I will try again with your approach.

Gatsby-Lee avatar Apr 08 '18 22:04 Gatsby-Lee

There seems to be a problem with the tessdata path. In your logs, the output of get_languages() shows the tessdata path as /usr/local/Cellar/tesseract/3.05.01/share/tessdata/ while the RuntimeError shows it as /usr/local/Cellar/tesseract/3.05.01/share/. Can you try setting your TESSDATA_PREFIX environment to /usr/local/Cellar/tesseract/3.05.01/share/tessdata/ instead? You should also be able to initialize the API with that path using:

api = tesserocr.PyTessBaseAPI(path='/usr/local/Cellar/tesseract/3.05.01/share/tessdata')

sirfz avatar Apr 09 '18 13:04 sirfz

@sirfz

I tried both approaches you mentioned.

  • setting TESSDATA_PREFIX
  • Init PyTessBaseAPI with path and lang

However, both of them didn't work so far. Here is the output I got.

python test.py 
tesseract 3.05.01
 leptonica-1.75.3
  libjpeg 9c : libpng 1.6.34 : libtiff 4.0.9 : zlib 1.2.11

('/usr/local/Cellar/tesseract/3.05.01/share/tessdata/', ['ori', 'por', 'srp', 'hin', 'chi_sim', 'spa', 'uzb_cyrl', 'mar', 'swa', 'ces', 'urd', 'nep', 'cat', 'mya', 'lit', 'dan', 'mlt', 'enm', 'bod', 'tir', 'tgl', 'tha', 'fas', 'hrv', 'ukr', 'lao', 'ben', 'eus', 'eng', 'dzo', 'nld', 'vie', 'ita', 'kir', 'pus', 'msa', 'heb', 'slv', 'kaz', 'fin', 'yid', 'deu', 'bul', 'khm', 'ell', 'cym', 'kor', 'slk_frak', 'lav', 'mkd', 'glg', 'sin', 'syr', 'rus', 'kat', 'frk', 'kur', 'bos', 'ind', 'swe', 'est', 'iku', 'sqi', 'nor', 'pol', 'tam', 'mal', 'slk', 'jav', 'srp_latn', 'osd', 'afr', 'hat', 'gle', 'ron', 'kan', 'uig', 'lat', 'ita_old', 'frm', 'equ', 'tgk', 'kat_old', 'spa_old', 'uzb', 'dan_frak', 'hun', 'aze_cyrl', 'isl', 'grc', 'aze', 'asm', 'pan', 'epo', 'chi_tra', 'tel', 'deu_frak', 'amh', 'chr', 'guj', 'ara', 'san', 'fra', 'tur', 'jpn', 'ceb', 'bel'])
Traceback (most recent call last):
  File "test.py", line 18, in <module>
    api = tesserocr.PyTessBaseAPI(lang='kor', path='/usr/local/Cellar/tesseract/3.05.01/share/tessdata/')
  File "tesserocr.pyx", line 1144, in tesserocr.PyTessBaseAPI.__cinit__
  File "tesserocr.pyx", line 1157, in tesserocr.PyTessBaseAPI._init_api
RuntimeError: Failed to init API, possibly an invalid tessdata path: /usr/local/Cellar/tesseract/3.05.01/share/tessdata/

Here is the test code I used.

import tesserocr
from PIL import Image
image = Image.open('test.jpg')
api = tesserocr.PyTessBaseAPI(lang='kor', path='/usr/local/Cellar/tesseract/3.05.01/share/tessdata/')
api.SetImage(image)
print(api.GetUTF8Text())
api.End()

Thank you for your suggestion.

Gatsby-Lee avatar Apr 09 '18 15:04 Gatsby-Lee

Have you tried other language files than kor?

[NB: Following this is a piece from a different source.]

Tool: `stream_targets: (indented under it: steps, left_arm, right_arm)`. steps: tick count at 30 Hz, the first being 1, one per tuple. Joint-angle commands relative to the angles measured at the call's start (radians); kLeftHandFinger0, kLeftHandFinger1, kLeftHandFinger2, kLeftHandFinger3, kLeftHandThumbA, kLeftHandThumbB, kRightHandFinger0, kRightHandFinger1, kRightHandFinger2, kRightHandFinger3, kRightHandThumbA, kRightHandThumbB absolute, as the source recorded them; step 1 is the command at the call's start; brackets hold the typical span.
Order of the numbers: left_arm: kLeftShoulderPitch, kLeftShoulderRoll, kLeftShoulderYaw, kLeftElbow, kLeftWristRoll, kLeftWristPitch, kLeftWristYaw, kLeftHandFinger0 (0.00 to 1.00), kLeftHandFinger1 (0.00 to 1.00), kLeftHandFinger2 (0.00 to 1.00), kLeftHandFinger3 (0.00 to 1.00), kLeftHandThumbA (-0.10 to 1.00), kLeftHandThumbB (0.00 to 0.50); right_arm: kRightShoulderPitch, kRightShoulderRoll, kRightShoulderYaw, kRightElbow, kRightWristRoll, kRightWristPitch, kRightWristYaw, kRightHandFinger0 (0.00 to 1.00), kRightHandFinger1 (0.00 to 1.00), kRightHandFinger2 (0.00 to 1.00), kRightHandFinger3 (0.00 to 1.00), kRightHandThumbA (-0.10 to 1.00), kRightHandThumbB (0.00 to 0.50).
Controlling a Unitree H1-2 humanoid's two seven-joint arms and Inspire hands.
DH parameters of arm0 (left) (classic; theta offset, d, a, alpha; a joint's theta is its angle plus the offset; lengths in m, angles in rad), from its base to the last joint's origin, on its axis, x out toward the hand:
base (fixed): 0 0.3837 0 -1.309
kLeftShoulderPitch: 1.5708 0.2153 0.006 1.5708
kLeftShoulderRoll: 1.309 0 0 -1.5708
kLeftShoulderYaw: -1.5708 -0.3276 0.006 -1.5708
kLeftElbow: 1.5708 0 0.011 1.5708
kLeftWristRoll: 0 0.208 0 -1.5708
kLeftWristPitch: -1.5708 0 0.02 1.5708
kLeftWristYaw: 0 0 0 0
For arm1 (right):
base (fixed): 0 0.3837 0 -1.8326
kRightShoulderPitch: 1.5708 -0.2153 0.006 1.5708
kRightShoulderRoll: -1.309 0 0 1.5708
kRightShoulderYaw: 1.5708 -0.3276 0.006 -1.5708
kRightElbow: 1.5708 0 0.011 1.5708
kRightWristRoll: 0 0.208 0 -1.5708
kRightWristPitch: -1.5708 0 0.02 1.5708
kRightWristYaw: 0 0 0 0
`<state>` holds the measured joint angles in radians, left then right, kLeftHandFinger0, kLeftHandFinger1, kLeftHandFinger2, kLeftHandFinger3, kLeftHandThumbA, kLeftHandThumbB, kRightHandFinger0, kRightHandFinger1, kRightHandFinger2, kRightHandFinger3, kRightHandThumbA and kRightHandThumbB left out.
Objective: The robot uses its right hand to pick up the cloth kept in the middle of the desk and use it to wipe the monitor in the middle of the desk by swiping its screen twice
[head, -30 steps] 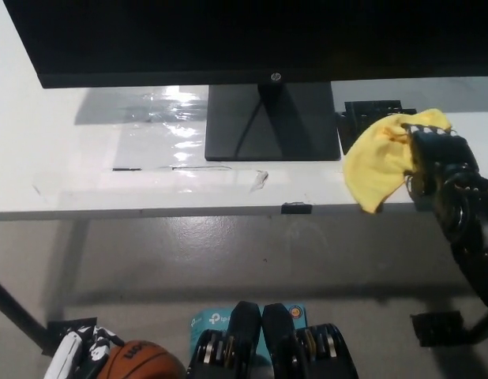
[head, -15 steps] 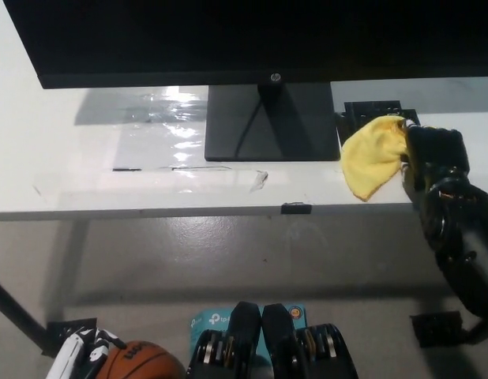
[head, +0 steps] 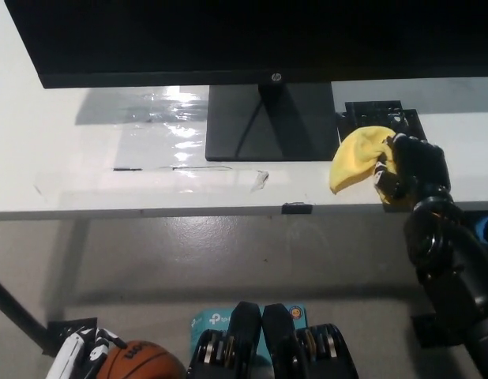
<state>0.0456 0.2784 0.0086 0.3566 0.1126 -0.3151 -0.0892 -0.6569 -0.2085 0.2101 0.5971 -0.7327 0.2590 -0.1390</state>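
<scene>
Leftward since before, the right hand (head: 408, 167) clutches the yellow cloth (head: 356, 156) above the desk (head: 86, 174), the monitor (head: 228, 39) up-left (left hand (head: 74, 357) low, fingers unclear).

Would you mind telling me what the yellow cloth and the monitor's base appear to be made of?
The yellow cloth, held in the right hand, looks like soft matte fabric, maybe microfibre: it folds and hangs limp. The monitor's base looks like smooth dark plastic or painted metal, flat and faintly sheened; which one cannot be told.

Single head view, steeply downward over the desk (head: 86, 189) front edge, monitor (head: 252, 39) base and floor.
</scene>
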Motion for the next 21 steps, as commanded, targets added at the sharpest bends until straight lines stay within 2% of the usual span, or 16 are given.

sirfz avatar Apr 09 '18 15:04 sirfz

@sirfz

interesting results. When I tried with latin character language, the error is different from others like jpn

  • with ita
Traceback (most recent call last):
  File "test.py", line 24, in <module>
    print(api.GetUTF8Text())
  File "tesserocr.pyx", line 2105, in tesserocr.PyTessBaseAPI.GetUTF8Text
  File "tesserocr.pyx", line 311, in tesserocr._free_str
UnicodeDecodeError: 'utf-8' codec can't decode byte 0xc3 in position 27: invalid continuation byte
  • with jpn
Traceback (most recent call last):
  File "test.py", line 22, in <module>
    api = tesserocr.PyTessBaseAPI(lang='jpn', path='/usr/local/Cellar/tesseract/3.05.01/share/tessdata/')
  File "tesserocr.pyx", line 1144, in tesserocr.PyTessBaseAPI.__cinit__
  File "tesserocr.pyx", line 1157, in tesserocr.PyTessBaseAPI._init_api
RuntimeError: Failed to init API, possibly an invalid tessdata path: /usr/local/Cellar/tesseract/3.05.01/share/tessdata/

Gatsby-Lee avatar Apr 09 '18 15:04 Gatsby-Lee

Where did you download your tessdata files from? I see 3.05.01 in your path but tessdata for tesseract v3.05.01 is released under v3.04.00 (check releases). Can you try to download that release and test again? (in case that's not what you're already using).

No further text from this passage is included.